I am not a fan of textbook style representation. Thick textbooks require skimming skill which I personally find painful when reading technical materials - I either skip some important details, or stay on some trivial matter too long. EPI keeps it lean and clean, the book is by no mean for beginners but if you need a comprehensive yet succinct book to revise and enhance your Algorithm knowledge, this is what to get. Everything is to the point and sometimes too briefly explained that it takes a while to figure out, but that's a very enjoying process on its own. This is the best interview preparation book I've known, it simply out-performs the more popular Gayle's. Many problems are pretty practical. If you do have a few months to spare, grab this, your time won't be wasted.
Nice,the best interview questions collection ever, I liked that the solution is directly after the question. The code for the book is well written with lots of test cases.
Strictly better than Cracking the Coding Interview.

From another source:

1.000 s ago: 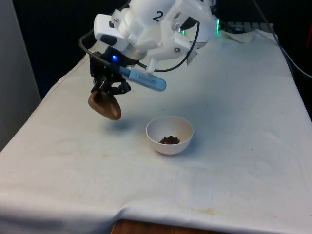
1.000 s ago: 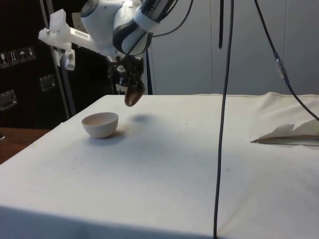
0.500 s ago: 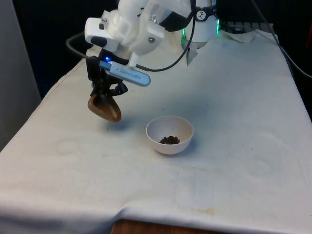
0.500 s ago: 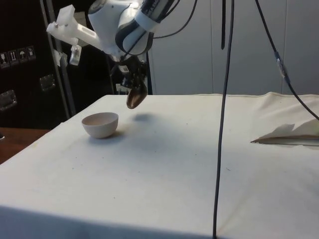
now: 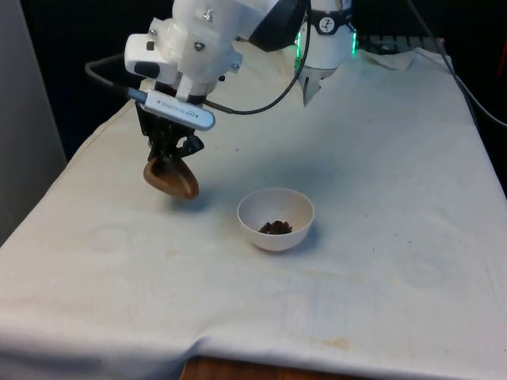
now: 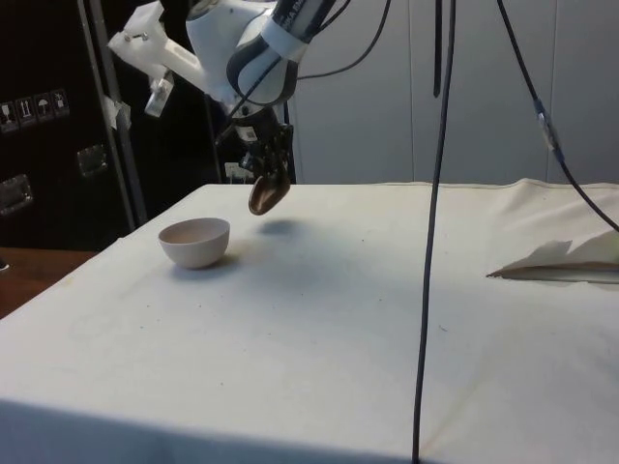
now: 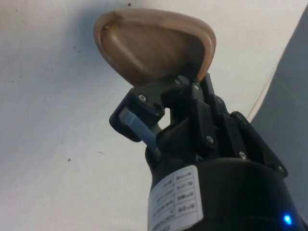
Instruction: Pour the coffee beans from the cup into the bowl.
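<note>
Right now your gripper is pinching the rim of the wooden cup, jaws clamped on its wall. You can see the cup held clear above the cloth, tilted, with its shadow underneath. In the wrist view the cup shows its hollow inside with no beans visible in it, one finger set against the rim. White bowl sits on the cloth to the front view's right of the cup, near but apart, with a small pile of coffee beans at its bottom. From the side view you get the cup hanging just past the bowl, higher than its rim, gripper above it.
</note>
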Robot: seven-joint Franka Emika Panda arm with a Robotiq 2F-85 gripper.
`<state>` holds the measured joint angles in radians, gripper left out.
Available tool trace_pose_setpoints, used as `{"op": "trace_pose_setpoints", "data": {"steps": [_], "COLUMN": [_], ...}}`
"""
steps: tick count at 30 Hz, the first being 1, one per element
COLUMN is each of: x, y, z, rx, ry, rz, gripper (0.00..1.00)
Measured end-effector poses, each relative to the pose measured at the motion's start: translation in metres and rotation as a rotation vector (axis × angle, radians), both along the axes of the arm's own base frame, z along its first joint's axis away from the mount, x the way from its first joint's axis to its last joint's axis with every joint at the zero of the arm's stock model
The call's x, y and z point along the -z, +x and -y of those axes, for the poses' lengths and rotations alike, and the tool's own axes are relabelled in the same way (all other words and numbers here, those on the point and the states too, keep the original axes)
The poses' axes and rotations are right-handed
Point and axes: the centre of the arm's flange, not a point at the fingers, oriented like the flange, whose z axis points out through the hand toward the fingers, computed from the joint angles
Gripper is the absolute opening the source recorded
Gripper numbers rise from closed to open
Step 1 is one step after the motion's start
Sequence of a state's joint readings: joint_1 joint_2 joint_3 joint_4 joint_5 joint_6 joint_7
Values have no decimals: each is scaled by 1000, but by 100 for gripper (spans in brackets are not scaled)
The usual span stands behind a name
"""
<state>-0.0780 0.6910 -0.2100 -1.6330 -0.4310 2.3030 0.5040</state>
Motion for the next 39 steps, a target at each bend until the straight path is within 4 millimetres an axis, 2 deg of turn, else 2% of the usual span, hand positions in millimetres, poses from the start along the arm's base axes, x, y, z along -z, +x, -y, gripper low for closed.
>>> {"op": "trace_pose_setpoints", "data": {"steps": [39], "x": [8], "y": [-17], "z": [34], "rx": [0], "ry": [260], "rz": [49], "gripper": [0]}}
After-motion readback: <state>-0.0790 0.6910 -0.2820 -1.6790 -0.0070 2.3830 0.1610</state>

The strength of this book is the quality of problems. The authors have done a fantastic job curating ~10 problems per topic that are palpably more illuminating than the average lot on a site like leetcode. They have a distinctly mathematical rigor to them, too, that I struggled with initially but came to love.

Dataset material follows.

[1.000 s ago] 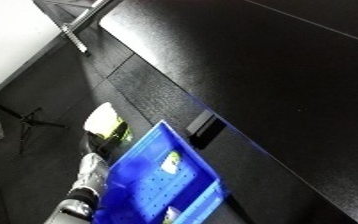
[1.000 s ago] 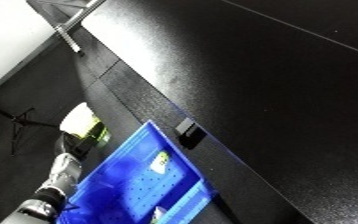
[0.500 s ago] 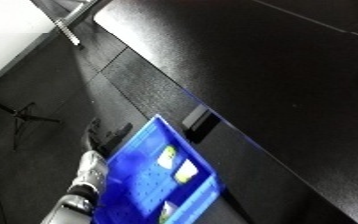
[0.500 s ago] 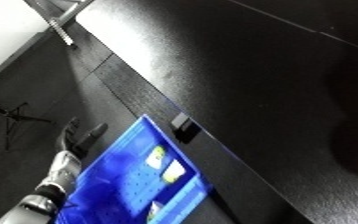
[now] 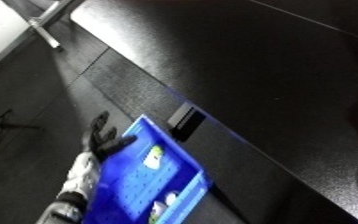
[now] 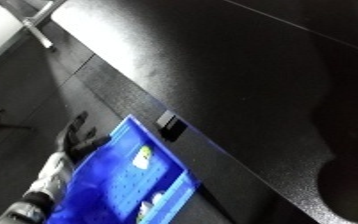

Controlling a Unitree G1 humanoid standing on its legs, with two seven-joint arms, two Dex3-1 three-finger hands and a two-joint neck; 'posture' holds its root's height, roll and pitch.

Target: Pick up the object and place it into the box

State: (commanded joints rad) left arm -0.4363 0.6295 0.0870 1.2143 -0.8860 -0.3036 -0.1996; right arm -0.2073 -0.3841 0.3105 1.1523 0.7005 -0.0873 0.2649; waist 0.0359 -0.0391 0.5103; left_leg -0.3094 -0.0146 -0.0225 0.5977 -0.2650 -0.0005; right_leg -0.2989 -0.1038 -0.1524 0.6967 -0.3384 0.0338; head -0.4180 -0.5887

If you get through this, you'll have a pretty strong foundation. Thus IMO it belongs at the beginning of an interview prep process. Then, a tool like leetcode is most useful towards the end of the process, playing a flashcard-like role: drilling on an unlimited bed of problems, each of which doesn't have it's category revealed.
(Thanks Ali for recommending this in Freshman year :)
This book contains a really good collection of interview questions. It's pretty comprehensive in its coverage. However the explanations were a bit terse at places, they could use more pictorial explanations.
This one really helped me go through tough times of interviews. Apart from the technical concepts the behavioral and the anatomy of interview sections gives a very nice idea about interview processes. For everyone giving or taking technical interviews.